Assistant Professor of Medicine, Division of Hematology/Oncology, Mayo Clinic Florida

Key ASH 2025 Updates in Non-Hodgkin Lymphoma

The treatment landscape for non-Hodgkin lymphoma (NHL) is rapidly evolving, with ASH 2025 delivering pivotal updates on CAR-T cell therapy, bispecific antibodies, and newly approved therapies. These advances are redefining outcomes in diffuse large B-cell lymphoma (DLBCL) and follicular lymphoma (FL), offering more durable remissions and expanding options for older and high-risk patients.
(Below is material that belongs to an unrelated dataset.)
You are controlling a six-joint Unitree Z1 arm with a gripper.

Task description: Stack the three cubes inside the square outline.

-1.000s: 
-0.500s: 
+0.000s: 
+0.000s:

INTRODUCTION: Overview of Non-Hodgkin Lymphoma: DLBCL and Follicular Lymphoma

The landscape of non-Hodgkin's lymphoma (NHL) has undergone a remarkable transformation over the past decade, driven by the emergence of targeted immunotherapies, novel antibody-drug conjugates (ADCs), and increasingly refined understanding of disease biology. Yet as the therapeutic toolkit expands, so does the complexity of clinical decision-making. The challenge facing oncologists today is not a shortage of options — it is knowing when to combine, when to sequence, and how to tailor treatment to the individual patient without sacrificing tolerability or long-term quality of life.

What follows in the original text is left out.